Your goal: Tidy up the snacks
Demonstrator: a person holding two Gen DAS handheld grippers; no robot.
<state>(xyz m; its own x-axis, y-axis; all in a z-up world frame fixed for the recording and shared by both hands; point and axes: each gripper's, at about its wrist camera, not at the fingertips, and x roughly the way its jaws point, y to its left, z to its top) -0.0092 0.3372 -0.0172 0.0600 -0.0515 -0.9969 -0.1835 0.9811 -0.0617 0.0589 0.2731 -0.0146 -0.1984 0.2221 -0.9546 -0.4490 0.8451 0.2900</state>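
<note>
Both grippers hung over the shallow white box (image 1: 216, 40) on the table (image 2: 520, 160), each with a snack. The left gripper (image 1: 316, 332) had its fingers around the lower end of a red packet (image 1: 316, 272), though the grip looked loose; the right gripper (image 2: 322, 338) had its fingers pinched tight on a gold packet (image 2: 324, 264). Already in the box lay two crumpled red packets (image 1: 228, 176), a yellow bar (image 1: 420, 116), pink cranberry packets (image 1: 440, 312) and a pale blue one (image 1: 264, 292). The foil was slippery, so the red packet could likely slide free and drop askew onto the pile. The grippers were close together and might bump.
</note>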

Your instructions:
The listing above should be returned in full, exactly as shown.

Written solution:
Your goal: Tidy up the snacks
Demonstrator: a person holding two Gen DAS handheld grippers; no robot.
<state>(xyz m; its own x-axis, y-axis; all in a z-up world frame fixed for the recording and shared by both hands; point and axes: each gripper's, at about its wrist camera, not at the fingertips, and x roughly the way its jaws point, y to its left, z to its top) -0.0092 0.3372 -0.0172 0.0600 -0.0515 -0.9969 -0.1835 0.9811 -0.0617 0.0589 0.2731 -0.0146 -0.1984 0.2221 -0.9546 -0.4490 0.8451 0.2900</state>
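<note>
Both grippers hung over the shallow white box (image 1: 216, 40) on the table (image 2: 520, 160), each with a snack. The left gripper (image 1: 316, 332) had its fingers around the lower end of a red packet (image 1: 316, 272), though the grip looked loose; the right gripper (image 2: 322, 338) had its fingers pinched tight on a gold packet (image 2: 324, 264). Already in the box lay two crumpled red packets (image 1: 228, 176), a yellow bar (image 1: 420, 116), pink cranberry packets (image 1: 440, 312) and a pale blue one (image 1: 264, 292). The foil was slippery, so the red packet could likely slide free and drop askew onto the pile. The grippers were close together and might bump.
</note>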

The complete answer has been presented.